Input data:
....

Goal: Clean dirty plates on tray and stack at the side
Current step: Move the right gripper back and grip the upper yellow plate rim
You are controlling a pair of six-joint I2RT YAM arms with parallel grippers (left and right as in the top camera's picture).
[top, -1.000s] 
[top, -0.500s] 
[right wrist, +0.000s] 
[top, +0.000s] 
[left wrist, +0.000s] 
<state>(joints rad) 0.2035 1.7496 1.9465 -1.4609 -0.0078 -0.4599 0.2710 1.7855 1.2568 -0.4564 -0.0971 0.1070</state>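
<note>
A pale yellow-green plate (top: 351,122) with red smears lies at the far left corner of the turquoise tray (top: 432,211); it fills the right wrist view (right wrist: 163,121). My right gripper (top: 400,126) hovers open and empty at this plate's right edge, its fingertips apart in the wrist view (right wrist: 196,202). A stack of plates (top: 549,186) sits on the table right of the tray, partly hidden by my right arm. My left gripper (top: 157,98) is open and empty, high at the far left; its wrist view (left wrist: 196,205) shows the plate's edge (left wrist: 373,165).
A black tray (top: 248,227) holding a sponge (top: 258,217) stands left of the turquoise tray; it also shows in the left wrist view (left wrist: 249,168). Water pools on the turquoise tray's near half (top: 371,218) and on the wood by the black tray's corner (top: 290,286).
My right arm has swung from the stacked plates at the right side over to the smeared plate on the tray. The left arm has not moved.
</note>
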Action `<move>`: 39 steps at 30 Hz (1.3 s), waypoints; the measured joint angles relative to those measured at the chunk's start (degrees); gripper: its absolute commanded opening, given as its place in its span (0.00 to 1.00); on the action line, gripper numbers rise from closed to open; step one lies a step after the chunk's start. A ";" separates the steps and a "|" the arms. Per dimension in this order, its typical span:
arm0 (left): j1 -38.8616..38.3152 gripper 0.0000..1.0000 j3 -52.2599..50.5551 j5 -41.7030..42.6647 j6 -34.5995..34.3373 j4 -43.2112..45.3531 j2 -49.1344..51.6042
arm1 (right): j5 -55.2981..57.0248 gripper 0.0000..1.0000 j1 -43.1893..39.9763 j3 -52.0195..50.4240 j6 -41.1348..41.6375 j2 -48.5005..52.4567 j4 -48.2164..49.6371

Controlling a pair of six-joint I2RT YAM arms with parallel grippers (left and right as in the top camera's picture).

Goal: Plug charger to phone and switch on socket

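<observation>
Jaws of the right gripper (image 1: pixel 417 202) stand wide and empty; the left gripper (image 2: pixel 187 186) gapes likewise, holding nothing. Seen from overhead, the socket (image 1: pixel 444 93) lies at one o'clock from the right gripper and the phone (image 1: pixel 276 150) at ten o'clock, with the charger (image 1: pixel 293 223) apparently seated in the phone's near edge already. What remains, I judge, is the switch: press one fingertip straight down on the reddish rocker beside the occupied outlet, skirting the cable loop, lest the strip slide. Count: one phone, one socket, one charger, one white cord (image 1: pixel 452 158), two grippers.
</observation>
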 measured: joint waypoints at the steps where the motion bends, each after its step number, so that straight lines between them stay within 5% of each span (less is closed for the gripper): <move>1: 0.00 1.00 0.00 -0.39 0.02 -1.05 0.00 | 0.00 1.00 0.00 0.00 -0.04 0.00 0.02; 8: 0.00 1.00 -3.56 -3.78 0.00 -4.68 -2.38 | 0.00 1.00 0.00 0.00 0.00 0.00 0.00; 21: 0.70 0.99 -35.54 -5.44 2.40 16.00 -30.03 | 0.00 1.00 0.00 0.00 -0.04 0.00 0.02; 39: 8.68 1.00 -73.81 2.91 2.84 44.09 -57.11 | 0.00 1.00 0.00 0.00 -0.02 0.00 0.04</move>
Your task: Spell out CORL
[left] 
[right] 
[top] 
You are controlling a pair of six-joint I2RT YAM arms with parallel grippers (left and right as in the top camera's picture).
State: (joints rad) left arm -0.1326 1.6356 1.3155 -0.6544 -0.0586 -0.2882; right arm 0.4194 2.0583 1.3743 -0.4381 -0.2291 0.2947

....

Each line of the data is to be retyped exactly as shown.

Solved problem:
Goal: Clean dirty plates on tray and stack at the side
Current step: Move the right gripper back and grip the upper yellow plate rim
You are controlling a pair of six-joint I2RT YAM arms with parallel grippers (left and right as in the top camera's picture).
[top, -1.000s] 
[top, -0.500s] 
[right wrist, +0.000s] 
[top, +0.000s] 
[left wrist, +0.000s] 
<state>(joints rad) 0.2035 1.7496 1.9465 -1.4609 -0.0078 -0.4599 0.2710 1.7855 1.2568 -0.4564 -0.0971 0.1070</state>
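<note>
A pale yellow-green plate (top: 351,122) with red smears lies at the far left corner of the turquoise tray (top: 432,211); it fills the right wrist view (right wrist: 163,121). My right gripper (top: 400,126) hovers open and empty at this plate's right edge, its fingertips apart in the wrist view (right wrist: 196,202). A stack of plates (top: 549,186) sits on the table right of the tray, partly hidden by my right arm. My left gripper (top: 157,98) is open and empty, high at the far left; its wrist view (left wrist: 196,205) shows the plate's edge (left wrist: 373,165).
A black tray (top: 248,227) holding a sponge (top: 258,217) stands left of the turquoise tray; it also shows in the left wrist view (left wrist: 249,168). Water pools on the turquoise tray's near half (top: 371,218) and on the wood by the black tray's corner (top: 290,286).
My right arm has swung from the stacked plates at the right side over to the smeared plate on the tray. The left arm has not moved.
</note>
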Action `<move>`: 39 steps at 30 Hz (1.3 s), waypoints; the measured joint angles relative to those measured at the chunk's start (degrees); gripper: its absolute commanded opening, given as its place in its span (0.00 to 1.00); on the action line, gripper numbers rise from closed to open; step one lies a step after the chunk's start. A ";" separates the steps and a "|" the arms. Per dimension in this order, its typical span:
arm0 (left): j1 -38.8616..38.3152 gripper 0.0000..1.0000 j3 -52.2599..50.5551 j5 -41.7030..42.6647 j6 -34.5995..34.3373 j4 -43.2112..45.3531 j2 -49.1344..51.6042
arm1 (right): j5 -55.2981..57.0248 gripper 0.0000..1.0000 j1 -43.1893..39.9763 j3 -52.0195..50.4240 j6 -41.1348..41.6375 j2 -48.5005..52.4567 j4 -48.2164..49.6371

Controlling a pair of six-joint I2RT YAM arms with parallel grippers (left and right as in the top camera's picture).

Goal: Plug charger to phone and switch on socket

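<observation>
Jaws of the right gripper (image 1: pixel 417 202) stand wide and empty; the left gripper (image 2: pixel 187 186) gapes likewise, holding nothing. Seen from overhead, the socket (image 1: pixel 444 93) lies at one o'clock from the right gripper and the phone (image 1: pixel 276 150) at ten o'clock, with the charger (image 1: pixel 293 223) apparently seated in the phone's near edge already. What remains, I judge, is the switch: press one fingertip straight down on the reddish rocker beside the occupied outlet, skirting the cable loop, lest the strip slide. Count: one phone, one socket, one charger, one white cord (image 1: pixel 452 158), two grippers.
</observation>
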 measured: joint waypoints at the steps where the motion bends, each after its step number, so that straight lines between them stay within 5% of each span (less is closed for the gripper): <move>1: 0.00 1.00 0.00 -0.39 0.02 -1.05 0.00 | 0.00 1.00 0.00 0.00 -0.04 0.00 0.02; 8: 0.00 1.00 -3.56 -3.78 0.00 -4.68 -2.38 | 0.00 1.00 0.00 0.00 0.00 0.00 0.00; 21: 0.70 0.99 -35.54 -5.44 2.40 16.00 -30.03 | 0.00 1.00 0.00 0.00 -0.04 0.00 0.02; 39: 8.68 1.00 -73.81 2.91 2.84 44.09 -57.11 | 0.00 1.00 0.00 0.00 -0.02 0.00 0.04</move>
Your task: Spell out CORL
[left] 
[right] 
[top] 
You are controlling a pair of six-joint I2RT YAM arms with parallel grippers (left and right as in the top camera's picture).
State: (joints rad) left arm -0.1326 1.6356 1.3155 -0.6544 -0.0586 -0.2882; right arm 0.4194 2.0583 1.3743 -0.4381 -0.2291 0.2947

The submitted answer is complete.